The Baltimore Orioles continue to plug along this offseason making tiny moves that, while solid, divide the fanbase. Some feel that the Orioles are making specific targeted moves, like an engineer replacing a key cog or spring to make a glorious machine operational again; others feel that the team is rearranging the deck charis on the Titanic, on Alderaan and the Death Star is approaching.
The Orioles recently signed journeyman bat Wilson Betemit. Betemit's nine season career has taken him to eight different teams. Betemit resurrected his career last year spending time in Kansas city and Detroit. In almost 100 games and 350 ABs between the two teams he put up a .343 OBP and a .795 OPS. The Orioles are considering him the primary DH going into 2012. Betemit most certainly does not have the power numbers one would expect the DH to have but I don't feel that the Orioles need to worry about power numbers.

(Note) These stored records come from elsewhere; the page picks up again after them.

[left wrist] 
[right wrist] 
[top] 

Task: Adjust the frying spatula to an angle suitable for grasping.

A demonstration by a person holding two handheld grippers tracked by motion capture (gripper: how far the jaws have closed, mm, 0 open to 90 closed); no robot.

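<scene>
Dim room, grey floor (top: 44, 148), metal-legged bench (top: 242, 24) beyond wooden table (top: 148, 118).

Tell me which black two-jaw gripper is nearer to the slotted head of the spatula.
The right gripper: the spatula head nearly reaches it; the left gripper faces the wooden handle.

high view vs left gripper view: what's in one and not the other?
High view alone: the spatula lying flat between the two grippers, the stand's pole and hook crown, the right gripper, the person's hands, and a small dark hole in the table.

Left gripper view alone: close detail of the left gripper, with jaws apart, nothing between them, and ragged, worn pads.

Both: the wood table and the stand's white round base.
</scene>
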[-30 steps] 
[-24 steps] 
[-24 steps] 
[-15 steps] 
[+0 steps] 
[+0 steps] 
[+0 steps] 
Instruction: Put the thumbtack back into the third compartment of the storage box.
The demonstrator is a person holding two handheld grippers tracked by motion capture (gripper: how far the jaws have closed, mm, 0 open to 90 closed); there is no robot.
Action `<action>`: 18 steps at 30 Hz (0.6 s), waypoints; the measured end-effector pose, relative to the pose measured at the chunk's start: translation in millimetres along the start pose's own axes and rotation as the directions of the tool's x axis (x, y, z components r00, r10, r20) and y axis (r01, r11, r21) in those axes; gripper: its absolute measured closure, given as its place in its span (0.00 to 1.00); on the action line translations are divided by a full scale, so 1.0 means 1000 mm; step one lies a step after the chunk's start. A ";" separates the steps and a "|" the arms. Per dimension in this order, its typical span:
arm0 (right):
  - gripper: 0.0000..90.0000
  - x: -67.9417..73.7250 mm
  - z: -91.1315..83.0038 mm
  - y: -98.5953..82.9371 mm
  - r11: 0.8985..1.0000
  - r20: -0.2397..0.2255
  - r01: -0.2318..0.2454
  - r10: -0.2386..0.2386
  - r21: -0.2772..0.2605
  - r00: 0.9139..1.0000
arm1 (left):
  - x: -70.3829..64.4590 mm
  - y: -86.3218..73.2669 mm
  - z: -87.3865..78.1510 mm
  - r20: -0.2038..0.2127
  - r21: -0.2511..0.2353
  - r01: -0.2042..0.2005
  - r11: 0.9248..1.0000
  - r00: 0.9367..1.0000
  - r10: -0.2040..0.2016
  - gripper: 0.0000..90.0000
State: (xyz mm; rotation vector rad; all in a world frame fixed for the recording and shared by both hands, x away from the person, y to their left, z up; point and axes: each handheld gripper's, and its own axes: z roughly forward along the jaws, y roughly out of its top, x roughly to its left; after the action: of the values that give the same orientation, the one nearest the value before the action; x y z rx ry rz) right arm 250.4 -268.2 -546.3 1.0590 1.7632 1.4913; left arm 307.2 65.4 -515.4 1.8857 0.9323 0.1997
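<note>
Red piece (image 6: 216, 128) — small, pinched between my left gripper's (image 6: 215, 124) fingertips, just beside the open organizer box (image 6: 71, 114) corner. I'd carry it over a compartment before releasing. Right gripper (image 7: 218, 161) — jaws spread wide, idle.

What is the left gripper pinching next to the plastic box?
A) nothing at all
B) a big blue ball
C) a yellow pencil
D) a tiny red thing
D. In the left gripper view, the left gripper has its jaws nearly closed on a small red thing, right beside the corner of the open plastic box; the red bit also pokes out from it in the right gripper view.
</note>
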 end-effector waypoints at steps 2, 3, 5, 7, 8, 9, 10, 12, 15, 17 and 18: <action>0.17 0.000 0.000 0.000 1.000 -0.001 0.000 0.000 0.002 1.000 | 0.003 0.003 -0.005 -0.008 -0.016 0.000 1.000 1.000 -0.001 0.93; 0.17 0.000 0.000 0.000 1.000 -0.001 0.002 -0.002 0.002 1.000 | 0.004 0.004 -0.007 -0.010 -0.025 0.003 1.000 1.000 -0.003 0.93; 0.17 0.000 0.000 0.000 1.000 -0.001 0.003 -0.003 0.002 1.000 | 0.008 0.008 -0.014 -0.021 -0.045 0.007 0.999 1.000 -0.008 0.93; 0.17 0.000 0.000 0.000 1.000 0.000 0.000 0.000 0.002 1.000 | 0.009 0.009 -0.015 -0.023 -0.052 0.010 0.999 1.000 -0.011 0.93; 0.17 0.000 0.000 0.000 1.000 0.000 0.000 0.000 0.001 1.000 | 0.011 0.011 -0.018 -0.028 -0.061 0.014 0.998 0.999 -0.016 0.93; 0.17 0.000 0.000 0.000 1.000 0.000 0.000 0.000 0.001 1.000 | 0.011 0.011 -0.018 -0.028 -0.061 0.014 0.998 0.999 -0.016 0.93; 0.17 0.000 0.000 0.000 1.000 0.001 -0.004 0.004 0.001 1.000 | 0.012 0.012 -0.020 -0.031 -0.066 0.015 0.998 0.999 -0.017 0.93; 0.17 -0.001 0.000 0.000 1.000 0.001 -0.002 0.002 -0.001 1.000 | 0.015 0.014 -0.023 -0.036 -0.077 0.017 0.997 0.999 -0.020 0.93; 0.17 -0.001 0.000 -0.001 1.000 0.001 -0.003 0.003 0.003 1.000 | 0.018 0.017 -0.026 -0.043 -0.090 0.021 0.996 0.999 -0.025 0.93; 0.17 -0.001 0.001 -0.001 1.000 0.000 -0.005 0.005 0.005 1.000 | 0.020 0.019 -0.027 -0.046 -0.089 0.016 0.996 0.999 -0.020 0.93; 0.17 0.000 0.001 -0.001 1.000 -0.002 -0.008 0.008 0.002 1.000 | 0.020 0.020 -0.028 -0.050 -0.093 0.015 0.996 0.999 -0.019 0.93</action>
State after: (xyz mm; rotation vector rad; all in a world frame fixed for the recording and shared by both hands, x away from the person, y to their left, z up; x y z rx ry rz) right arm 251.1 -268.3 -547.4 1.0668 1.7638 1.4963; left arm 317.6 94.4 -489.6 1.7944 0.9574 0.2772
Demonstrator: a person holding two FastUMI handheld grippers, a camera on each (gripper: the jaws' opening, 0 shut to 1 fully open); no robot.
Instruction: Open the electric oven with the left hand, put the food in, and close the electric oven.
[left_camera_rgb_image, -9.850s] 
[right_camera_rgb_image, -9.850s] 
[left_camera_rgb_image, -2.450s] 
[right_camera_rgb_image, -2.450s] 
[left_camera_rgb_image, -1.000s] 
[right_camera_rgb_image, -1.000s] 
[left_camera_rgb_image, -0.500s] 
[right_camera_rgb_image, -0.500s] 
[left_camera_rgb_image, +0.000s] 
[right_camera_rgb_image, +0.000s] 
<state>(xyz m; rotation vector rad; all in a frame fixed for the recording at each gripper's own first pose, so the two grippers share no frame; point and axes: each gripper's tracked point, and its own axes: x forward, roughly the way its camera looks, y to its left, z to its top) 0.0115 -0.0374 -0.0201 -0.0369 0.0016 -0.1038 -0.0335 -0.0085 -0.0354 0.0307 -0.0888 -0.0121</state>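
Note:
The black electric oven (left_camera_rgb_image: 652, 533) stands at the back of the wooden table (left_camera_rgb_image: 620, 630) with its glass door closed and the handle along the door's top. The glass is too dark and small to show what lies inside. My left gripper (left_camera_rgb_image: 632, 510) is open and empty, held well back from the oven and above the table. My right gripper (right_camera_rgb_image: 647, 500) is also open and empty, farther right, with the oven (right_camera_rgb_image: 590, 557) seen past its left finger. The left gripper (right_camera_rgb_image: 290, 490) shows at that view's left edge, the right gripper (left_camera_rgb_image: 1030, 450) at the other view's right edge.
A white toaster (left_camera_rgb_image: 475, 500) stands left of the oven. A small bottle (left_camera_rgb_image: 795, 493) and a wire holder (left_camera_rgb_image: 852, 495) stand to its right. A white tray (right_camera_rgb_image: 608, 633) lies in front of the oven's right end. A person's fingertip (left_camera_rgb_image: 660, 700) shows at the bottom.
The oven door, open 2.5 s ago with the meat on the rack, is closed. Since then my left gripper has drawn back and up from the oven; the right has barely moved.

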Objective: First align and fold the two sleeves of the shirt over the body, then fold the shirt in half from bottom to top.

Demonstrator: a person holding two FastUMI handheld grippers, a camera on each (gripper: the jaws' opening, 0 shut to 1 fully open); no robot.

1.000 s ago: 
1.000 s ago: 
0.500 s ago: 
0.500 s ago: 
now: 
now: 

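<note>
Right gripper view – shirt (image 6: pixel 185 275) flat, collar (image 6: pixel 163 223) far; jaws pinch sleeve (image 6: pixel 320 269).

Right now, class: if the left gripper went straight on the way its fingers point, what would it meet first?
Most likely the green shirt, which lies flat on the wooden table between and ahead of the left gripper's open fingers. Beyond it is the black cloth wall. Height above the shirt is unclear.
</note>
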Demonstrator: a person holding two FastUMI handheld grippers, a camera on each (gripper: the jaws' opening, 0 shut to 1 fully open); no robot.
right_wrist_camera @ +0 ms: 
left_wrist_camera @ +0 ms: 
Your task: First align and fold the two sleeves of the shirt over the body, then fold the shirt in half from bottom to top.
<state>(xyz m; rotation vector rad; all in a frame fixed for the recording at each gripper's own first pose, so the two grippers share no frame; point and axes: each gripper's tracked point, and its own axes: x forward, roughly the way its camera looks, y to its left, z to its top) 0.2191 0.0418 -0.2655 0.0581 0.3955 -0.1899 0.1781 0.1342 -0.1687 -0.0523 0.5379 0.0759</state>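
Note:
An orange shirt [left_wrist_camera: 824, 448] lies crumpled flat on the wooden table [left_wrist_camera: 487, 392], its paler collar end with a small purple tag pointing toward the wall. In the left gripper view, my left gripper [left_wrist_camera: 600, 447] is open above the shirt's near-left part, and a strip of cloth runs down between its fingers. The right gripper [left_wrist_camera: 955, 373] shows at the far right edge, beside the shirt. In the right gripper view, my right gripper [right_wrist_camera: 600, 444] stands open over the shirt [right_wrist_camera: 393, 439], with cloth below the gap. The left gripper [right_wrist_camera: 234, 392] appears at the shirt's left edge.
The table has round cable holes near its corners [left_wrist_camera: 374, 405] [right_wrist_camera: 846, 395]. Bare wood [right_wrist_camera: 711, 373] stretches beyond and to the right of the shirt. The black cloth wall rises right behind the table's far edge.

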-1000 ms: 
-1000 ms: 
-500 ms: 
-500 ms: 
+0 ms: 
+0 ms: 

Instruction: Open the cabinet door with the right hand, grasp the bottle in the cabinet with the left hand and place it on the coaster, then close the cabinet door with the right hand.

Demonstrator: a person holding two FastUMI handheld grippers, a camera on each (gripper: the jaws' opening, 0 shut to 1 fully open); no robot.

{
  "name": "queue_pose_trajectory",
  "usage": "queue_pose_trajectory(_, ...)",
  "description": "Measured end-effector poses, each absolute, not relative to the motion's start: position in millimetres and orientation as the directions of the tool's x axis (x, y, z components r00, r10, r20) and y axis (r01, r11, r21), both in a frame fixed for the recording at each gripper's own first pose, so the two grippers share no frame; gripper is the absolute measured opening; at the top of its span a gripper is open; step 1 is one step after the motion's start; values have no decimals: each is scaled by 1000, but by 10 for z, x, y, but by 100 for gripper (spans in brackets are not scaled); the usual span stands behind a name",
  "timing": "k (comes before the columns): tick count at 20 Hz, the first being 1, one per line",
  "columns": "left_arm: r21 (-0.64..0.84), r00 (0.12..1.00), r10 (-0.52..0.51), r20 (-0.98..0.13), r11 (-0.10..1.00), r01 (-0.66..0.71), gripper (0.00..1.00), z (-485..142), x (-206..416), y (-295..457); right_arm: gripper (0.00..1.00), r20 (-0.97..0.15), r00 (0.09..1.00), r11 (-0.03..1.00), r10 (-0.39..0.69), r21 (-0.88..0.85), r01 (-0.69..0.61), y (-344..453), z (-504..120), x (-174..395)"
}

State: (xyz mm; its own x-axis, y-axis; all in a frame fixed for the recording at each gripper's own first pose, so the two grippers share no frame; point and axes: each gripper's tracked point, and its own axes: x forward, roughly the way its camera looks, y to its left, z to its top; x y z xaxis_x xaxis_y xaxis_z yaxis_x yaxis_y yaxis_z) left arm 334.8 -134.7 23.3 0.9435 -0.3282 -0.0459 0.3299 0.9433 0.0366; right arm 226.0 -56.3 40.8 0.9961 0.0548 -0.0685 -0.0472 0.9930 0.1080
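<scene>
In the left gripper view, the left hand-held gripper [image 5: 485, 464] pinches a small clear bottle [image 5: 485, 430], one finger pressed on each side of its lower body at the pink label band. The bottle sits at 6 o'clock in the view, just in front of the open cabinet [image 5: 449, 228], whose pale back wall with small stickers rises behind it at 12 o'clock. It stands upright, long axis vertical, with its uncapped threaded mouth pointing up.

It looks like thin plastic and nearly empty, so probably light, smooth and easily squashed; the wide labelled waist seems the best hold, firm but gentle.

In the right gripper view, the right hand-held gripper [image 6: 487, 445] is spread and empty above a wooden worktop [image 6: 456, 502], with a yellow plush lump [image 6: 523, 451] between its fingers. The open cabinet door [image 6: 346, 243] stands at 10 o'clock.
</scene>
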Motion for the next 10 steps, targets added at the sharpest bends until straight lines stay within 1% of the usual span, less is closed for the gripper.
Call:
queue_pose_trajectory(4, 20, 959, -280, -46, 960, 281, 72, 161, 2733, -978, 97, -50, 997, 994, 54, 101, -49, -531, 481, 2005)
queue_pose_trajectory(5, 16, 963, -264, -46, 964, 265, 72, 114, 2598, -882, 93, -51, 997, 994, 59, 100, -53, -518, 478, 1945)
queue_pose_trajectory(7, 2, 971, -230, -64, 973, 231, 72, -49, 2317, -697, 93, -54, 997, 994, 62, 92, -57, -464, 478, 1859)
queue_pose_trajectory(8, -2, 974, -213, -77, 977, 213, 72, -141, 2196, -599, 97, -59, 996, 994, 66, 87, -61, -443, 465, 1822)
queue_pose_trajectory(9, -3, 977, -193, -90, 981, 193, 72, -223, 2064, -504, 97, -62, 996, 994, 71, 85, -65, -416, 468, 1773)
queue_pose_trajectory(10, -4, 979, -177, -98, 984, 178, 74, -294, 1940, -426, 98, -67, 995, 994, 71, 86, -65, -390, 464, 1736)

According to NBC Sports' Hardball talk, the Orioles' lineup is very intriguing. To them, the Birds have a very realistic chance at having eight players in the starting nine hit 20 or more homers. If that is the case then Betemit's primary job as DH is to maintain his high OBP, which is the one basic offensive statistic in which the Orioles were well-below league average last year.
The Betemit signing is a point to the engineering metaphor I mentioned earlier. This is the type of move that Billy Beane would have made a decade ago. Betemit's contract is for two years, with a third year option at a very affordable $3.25 million. If Betemit's option triggers the whole thing could cost the Orioles six million dollars. This is a good deal.
The Orioles are still linked to free-agent journeyman starter Edwin Jackson. Jackson is supposedly listening to offers from many teams and the Orioles may or may not have made him a specific multi-year offer. The Orioles' rumored offer is for either four guaranteed years or for three and an option. Jackson seems to be deciding between taking the multi-year deal or taking a one-year contract from the Boston Red Sox. For someone like Jackson, who has more frequent flier miles than he has career wins, the thought of a solid multi-year contract must be comforting but that means playing for a team that will most likely be on the short-end of the stick for a long time. On the other hand you could continue your rambling-man ways and play for one year in New York or Boston knowing there is a good chance you could either be traded or dropped after one year yet again.
As we all wait for Jackson to make a choice the Orioles continue to plug along. Joe Strauss, a beat writer for the St. Louis Post Dispatch dropped this cryptic tweet yesterday:
Cards fans may start paying attention to the Baltimore Orioles. #Developing
Twitter is a wonderful tool, but it can also be maddening: see above. There may or may not be a deal in the pre-natal stages between the Orioles and Cardinals. We can sit here and speculate who might be involved, but my guess is Jeremy Guthrie. I have no idea what might be coming back but I would wager that any deal with Guthrie involved would have to bring back some minor league depth and at least one near MLB-ready second baseman. The Cards have a couple older-prospect types shuffling around their infield that could help the Orioles out. Matt Capenter will be 27 years-old this this year and has put up an OBP over .400 in his minor league career. This is just some quick back-of-the-envelope scanning but there are some players that the O's could really make use of in the Cards' organization.
Pitchers and catchers will report to Sarastoa, Florida in just a couple of weeks and you get the feeling that even after that the Orioles' roster may not be totally set. Last week the Orioles held their annual fanfest. While Anthony used his press-pass credentials to get the behind-the-scenes stories I chose to remain out front. Fanfest is a funny event, no matter how troubled the team's situation may be there is always a sense of hope and optimism. Seeing the players smile and sign autographs all day brings back that sense of fun that baseball brings.
The fans that wandered the floor, and the Pratt St. Ale House across the street, all had the same thing to say: "I just don't know". Everyone was looking forward to the season, but with a sense of trepidation that one has when they are up for a performance review at their job.
Yes Prince Fielder is off the market, but it took a contract that could completely erase the City of Detroit's budget deficit and leave a lot of money left over so let that sink in for a minute. Fielder was never coming here and he certainly wasn't going to get a contract anywhere near what the Tigers have shelled out for the slugger. Still, I don't think the 2012 Orioles roster is completely set yet. More moves should be made and I think we will see a trade or two. Will they be gigantic blockbusters? Probably not, still the team keeps plugging along, marching toward opening day. It remains to be seen whether or not this series of small moves and changes off-the-field will result in more wins in 2012 but as Spring approaches one can only hope.